You may revoke your consent to the processing of personal data at any time. This also applies to the revocation of declarations of consent that were issued to us before the GDPR came into effect, i.e. before 25 May 2018. Please note that the revocation is only applicable for the future. Processing that took place before the revocation is not affected.
7. To what extent is there an automated decision-making process?
In principle, we do not use any fully automated decision-making processes pursuant to Art. 22 GDPR in order to justify or maintain the business relationship. If we do use these procedures in individual cases, we will inform you about this separately, if this is required by law.
8. Does profiling take place?
We sometimes process your data automatically with the aim of evaluating certain personal aspects (profiling). We use profiling, for example, in the following cases:
- In order to provide you with targeted information and advice on products, we use evaluation tools. These enable needs-based communication and advertising, including market and opinion research.
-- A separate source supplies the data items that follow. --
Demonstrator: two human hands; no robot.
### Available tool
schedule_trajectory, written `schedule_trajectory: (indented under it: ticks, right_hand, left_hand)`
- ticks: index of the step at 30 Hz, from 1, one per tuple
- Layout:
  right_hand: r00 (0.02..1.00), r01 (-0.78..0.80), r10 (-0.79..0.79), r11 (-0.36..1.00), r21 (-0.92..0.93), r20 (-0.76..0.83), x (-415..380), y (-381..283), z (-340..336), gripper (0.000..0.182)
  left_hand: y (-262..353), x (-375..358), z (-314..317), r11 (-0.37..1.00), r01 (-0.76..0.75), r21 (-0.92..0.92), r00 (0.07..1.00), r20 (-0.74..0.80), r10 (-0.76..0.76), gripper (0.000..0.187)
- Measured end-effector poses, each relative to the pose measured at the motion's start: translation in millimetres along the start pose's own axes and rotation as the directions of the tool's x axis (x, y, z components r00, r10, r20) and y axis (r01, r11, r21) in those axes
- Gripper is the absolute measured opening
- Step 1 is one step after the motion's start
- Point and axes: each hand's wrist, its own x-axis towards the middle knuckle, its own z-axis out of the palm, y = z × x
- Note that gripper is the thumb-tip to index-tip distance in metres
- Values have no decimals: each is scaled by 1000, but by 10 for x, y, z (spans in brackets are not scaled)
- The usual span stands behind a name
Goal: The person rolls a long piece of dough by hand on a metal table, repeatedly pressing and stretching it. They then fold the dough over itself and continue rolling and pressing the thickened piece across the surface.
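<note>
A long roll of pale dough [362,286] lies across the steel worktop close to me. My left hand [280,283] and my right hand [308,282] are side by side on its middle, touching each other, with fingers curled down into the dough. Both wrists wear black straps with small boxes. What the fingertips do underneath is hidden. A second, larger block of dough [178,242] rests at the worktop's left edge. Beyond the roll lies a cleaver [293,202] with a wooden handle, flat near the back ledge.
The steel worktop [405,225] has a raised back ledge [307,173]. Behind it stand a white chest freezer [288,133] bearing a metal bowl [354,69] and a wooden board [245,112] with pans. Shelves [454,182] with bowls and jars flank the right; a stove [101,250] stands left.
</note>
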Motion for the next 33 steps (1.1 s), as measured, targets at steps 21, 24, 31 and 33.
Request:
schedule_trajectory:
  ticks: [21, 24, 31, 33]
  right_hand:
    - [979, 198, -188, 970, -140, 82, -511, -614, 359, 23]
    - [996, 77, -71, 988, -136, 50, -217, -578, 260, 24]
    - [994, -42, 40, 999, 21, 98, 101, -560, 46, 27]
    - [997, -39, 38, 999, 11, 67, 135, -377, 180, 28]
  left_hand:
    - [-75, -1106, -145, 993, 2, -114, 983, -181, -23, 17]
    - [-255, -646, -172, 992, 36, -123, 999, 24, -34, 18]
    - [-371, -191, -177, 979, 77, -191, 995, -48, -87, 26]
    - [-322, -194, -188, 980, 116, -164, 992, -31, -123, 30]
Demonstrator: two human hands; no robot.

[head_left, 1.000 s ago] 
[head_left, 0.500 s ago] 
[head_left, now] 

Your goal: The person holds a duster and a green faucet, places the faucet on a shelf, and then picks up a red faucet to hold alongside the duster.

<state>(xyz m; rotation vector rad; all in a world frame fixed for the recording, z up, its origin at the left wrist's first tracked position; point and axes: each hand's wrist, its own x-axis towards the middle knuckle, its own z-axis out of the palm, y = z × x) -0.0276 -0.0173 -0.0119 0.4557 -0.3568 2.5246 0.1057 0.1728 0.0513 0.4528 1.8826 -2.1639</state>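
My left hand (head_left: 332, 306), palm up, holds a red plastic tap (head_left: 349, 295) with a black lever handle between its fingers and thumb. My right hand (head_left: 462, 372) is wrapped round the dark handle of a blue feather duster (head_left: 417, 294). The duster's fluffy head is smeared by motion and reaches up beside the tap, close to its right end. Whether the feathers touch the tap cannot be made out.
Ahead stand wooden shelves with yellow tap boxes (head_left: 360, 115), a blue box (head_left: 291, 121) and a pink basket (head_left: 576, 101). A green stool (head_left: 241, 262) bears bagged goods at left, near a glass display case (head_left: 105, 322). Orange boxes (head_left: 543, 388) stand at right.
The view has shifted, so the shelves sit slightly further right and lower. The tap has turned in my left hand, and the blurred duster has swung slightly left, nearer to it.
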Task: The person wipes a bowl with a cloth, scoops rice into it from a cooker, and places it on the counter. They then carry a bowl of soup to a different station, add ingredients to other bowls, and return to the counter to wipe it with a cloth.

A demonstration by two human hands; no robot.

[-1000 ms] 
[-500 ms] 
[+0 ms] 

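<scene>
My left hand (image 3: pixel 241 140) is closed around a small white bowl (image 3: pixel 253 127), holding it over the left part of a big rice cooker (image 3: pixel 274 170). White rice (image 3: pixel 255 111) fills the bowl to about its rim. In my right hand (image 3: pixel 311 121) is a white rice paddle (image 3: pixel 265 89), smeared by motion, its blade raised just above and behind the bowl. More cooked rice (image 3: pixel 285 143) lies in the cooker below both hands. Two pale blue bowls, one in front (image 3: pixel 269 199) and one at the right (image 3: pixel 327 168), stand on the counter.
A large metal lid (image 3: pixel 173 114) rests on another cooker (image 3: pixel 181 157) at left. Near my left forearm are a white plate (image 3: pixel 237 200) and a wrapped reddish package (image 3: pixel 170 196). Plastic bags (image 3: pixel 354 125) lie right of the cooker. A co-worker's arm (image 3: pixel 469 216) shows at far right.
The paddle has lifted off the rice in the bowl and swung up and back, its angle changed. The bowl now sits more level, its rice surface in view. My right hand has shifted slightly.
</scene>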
Information about your right of revocation according to Art. 21 GDPR.
1. Case-specific right to object
You have the right at any time, for reasons arising from your particular situation, to revoke your consent for the processing of personal data relating to you, which takes place on the basis of Article 6 (1) (e) GDPR (data processing in the public interest) and Article 6 (1) (f) GDPR (data processing on the basis of a balance of interests); this also applies to profiling based on this provision within the meaning of Art. 4 (4) GDPR.
If you object, we will no longer process your personal data unless we can demonstrate compelling legitimate grounds for the processing which override your interests, rights and freedoms or unless the processing serves the establishment, exercise or defence of legal claims.
2. Right to revoke your consent to the processing of data for direct advertising purposes
In individual cases, we process your personal data in order to perform direct advertising. You have the right to object at any time to the processing of personal data concerning you for such advertising, which includes profiling to the extent that it is related to such direct advertising.
If you object to the processing for direct advertising purposes, your personal data will no longer be processed for such purposes.
You can revoke your consent to this by sending a correspondingly worded letter to GRENKE, Data Protection Officer, No.2 London Square, Cross Lanes, Guildford, Surrey GU1 1UN or email [email protected] or [email protected].